**WHAT IS EXPECTED:**
Check every line in the listing below for "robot". Copy the ones where it occurs.

--- DATASET ENTRIES Enclosed Below ---

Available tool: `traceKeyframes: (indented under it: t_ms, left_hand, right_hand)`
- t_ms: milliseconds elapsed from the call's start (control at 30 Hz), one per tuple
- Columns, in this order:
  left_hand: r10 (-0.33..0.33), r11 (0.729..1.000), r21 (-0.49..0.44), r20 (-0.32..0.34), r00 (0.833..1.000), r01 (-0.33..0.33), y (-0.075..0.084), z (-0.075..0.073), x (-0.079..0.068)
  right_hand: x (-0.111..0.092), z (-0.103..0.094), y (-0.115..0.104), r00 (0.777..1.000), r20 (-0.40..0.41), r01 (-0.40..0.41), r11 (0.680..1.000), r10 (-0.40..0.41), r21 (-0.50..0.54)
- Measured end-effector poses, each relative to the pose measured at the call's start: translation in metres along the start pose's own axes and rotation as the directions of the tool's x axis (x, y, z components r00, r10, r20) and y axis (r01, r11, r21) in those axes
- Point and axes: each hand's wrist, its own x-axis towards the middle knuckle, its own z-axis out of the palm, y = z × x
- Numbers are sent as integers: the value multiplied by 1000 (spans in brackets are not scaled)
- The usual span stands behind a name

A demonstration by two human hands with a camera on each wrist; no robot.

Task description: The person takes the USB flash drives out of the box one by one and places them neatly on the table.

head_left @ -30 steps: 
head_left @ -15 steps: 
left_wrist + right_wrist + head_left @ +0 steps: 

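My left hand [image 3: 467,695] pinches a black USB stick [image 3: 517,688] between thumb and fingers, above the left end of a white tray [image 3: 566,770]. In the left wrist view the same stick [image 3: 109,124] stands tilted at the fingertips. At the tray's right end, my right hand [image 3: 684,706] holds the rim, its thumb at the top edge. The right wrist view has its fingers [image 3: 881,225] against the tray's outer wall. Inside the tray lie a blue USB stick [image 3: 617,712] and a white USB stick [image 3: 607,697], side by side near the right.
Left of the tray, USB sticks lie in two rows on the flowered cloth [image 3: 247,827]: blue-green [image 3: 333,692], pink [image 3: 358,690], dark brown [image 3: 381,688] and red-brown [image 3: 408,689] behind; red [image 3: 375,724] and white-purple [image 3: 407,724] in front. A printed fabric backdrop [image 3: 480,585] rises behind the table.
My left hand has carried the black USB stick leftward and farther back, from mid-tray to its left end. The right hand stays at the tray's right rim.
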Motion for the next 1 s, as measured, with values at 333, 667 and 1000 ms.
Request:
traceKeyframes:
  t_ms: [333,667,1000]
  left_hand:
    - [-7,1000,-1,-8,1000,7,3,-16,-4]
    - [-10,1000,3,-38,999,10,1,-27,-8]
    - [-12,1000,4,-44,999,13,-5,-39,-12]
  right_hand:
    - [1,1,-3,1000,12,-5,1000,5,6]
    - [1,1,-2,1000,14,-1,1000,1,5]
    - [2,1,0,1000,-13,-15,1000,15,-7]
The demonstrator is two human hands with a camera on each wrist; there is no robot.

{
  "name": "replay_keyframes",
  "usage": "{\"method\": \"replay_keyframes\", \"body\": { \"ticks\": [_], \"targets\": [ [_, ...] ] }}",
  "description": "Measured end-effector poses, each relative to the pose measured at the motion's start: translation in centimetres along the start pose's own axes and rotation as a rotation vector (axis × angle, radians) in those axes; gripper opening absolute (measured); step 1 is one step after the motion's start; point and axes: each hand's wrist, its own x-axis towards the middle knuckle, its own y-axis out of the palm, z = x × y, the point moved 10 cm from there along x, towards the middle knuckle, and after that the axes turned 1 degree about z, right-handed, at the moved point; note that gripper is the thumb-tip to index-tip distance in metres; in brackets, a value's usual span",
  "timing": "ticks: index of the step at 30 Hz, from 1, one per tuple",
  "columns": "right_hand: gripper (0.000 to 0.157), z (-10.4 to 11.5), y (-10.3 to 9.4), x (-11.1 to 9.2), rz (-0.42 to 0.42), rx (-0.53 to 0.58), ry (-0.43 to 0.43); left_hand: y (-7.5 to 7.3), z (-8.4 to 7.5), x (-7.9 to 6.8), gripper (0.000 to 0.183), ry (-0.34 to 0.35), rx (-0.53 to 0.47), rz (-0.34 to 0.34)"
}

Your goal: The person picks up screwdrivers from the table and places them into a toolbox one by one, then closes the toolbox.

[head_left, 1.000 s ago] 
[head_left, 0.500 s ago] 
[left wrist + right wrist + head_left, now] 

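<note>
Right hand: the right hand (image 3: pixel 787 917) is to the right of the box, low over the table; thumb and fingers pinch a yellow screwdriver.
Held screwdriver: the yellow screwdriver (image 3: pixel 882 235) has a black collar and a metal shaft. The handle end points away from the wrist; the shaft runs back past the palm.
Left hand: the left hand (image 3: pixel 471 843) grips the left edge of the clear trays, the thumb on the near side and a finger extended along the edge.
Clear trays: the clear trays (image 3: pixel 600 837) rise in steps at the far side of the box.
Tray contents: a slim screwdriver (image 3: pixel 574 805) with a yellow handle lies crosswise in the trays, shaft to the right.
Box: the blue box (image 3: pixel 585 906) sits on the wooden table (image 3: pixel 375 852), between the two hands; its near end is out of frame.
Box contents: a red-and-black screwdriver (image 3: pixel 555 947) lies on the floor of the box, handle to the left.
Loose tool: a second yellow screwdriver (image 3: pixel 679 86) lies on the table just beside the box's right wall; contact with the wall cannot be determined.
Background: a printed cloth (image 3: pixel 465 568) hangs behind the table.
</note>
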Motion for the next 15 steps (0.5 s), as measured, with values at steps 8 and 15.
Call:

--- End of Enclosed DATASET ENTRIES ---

**ANSWER SECTION:**
A demonstration by two human hands with a camera on each wrist; no robot.
The demonstrator is two human hands with a camera on each wrist; there is no robot.

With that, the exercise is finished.